**Problem to solve**
Once the line with "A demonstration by" has been located in the records below, set down that line and all subsequent lines exactly, omitting the pictures.

**Records supplied**

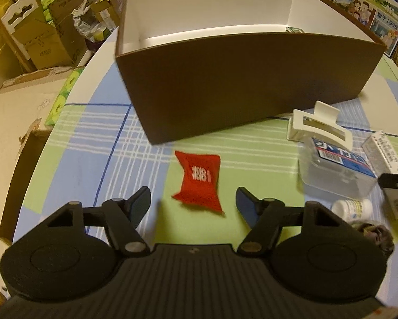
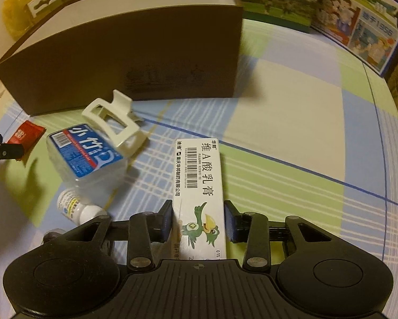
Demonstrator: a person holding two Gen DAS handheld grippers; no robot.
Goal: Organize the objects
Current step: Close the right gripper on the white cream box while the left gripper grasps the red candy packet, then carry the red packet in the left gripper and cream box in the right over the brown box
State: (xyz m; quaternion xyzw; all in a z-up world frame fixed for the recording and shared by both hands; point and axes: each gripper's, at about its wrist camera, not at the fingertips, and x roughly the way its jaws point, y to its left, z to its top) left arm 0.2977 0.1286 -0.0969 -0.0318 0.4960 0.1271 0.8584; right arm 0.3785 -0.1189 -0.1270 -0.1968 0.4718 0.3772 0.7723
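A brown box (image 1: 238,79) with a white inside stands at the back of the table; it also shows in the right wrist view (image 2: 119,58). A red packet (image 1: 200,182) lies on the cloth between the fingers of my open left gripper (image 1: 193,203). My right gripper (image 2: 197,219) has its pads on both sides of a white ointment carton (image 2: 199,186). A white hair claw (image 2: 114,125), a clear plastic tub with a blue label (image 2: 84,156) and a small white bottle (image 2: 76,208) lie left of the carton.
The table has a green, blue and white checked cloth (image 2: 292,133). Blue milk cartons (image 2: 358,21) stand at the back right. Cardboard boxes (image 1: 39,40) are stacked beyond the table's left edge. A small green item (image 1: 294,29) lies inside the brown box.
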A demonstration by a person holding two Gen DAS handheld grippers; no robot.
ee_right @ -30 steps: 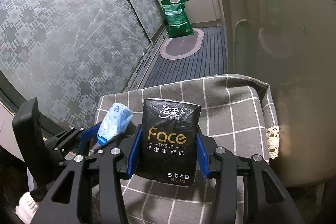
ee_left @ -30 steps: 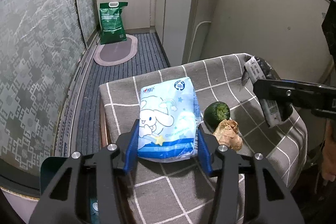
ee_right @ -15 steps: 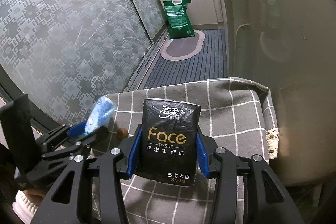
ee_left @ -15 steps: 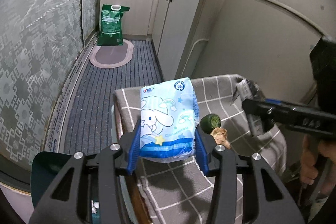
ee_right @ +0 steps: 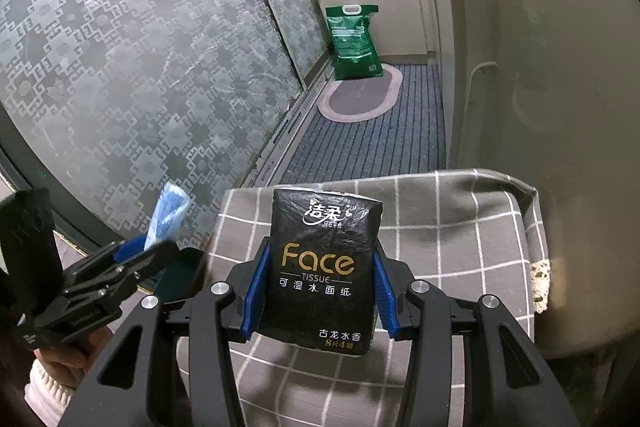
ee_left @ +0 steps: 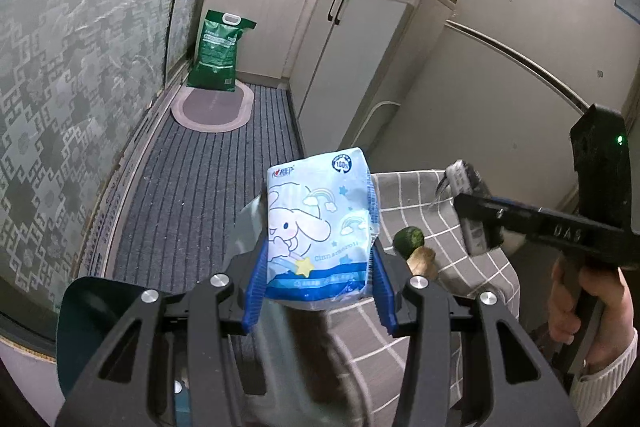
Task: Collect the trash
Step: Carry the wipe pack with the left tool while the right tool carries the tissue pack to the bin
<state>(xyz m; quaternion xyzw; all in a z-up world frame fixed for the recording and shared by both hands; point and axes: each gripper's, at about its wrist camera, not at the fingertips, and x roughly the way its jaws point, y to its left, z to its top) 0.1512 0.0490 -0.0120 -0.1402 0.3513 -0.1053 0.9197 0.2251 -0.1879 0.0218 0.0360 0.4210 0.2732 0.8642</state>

**Exercise result**
A demonstration by a person holding two Gen DAS handheld grippers; no robot.
ee_right @ -30 steps: 
ee_left @ -30 steps: 
ee_right @ -15 steps: 
ee_left @ -15 steps: 
ee_right @ +0 steps: 
ee_left @ +0 steps: 
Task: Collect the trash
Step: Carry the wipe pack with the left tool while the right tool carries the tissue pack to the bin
<state>(xyz m; quaternion xyzw; all in a z-up world frame fixed for the recording and shared by both hands; point and axes: each gripper's, at about its wrist camera, not at the fingertips, and x roughly the way its jaws point, y to its left, z to its top) 0.1512 0.0490 -0.0120 -0.1402 0.3513 -0.1053 0.9197 0.2251 -0.1879 0.0218 0.0360 0.4210 0.2732 0.8642</state>

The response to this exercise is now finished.